Michael Ignatieff’s recent essay in the New York TimesMagazine--“Lesser Evils: What It Will Cost Us to Succeed in the War on Terror"--is a useful corrective to much of the conventional wisdom on fighting the war on terrorism. But useful as it is, the essay (I want to suggest) is marred by Ignatieff’s failure to question three recurring and distinctively liberal dogmas on the subject—dogmas for which he offers nothing in the way of argument, and for which, as he must know, satisfactory arguments have rarely if ever been produced.

“ Liberty” versus “Security”

The first of these dogmas is Ignatieff’s dichotomy between “liberty” and “security,” as though it were obvious that liberty and security were two mutually exclusive and incompatible goods rather than complementary aspects of one and the same good. “Abiding disagreement about the trade-off between liberty and security is a permanent characteristic of any free society. The founding fathers designed the Constitution to enable our institutions to adjudicate such fundamental disagreements of principle.” But contrary to Ignatieff, it’s not really clear that the founders thought there was a “disagreement of principle” to adjudicate in the first place. Consider Alexander Hamilton’s discussion of the subject in Federalist #1. It is often forgotten, Hamilton writes,

that the vigor of government is essential to the security of liberty; that in the contemplation of a sound and well-informed judgment, their interests can never be separated; and that a dangerous ambition more often lurks behind the specious mask of zeal for the rights of the people than under the forbidding appearance of zeal for the firmness and efficiency of government.

Hamilton clearly doesn’t think of liberty as opposed to security; that’s why he refers to the “security of liberty.” They can’t be separated or traded off against one another, he implies, because they’re two aspects of the same thing.

Hamilton’s approach, I think, is the right one.

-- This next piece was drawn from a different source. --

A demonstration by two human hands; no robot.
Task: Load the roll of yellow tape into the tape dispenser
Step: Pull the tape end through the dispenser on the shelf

Think of it this way: Liberty is the condition in which a person can exercise his rights without impediment. Insecurity is the condition in which something consistently threatens the exercise of those rights. Security, then, could reasonably denote the condition in which liberty is protected from persistent threats to it. If we think of things this way, there is no reason to think of liberty and security as being intrinsically opposed to one another, and no reason to think that we face an irreconcilable dilemma (as Ignatieff seems to think) of choosing between them. It may be difficult to know what security measures to take to protect our liberties, but we can know in advance that since any liberty can be threatened, every liberty must be secured; security is not something to be reconciled with liberty as though alien to it, but a necessary condition of its viability.

It would take an essay of its own to explain how the Hamiltonian approach applies in detail to the war on terrorism, but suffice it to say that adopting it might mitigate the burdens of what Ignatieff calls our “permanent disagreements.”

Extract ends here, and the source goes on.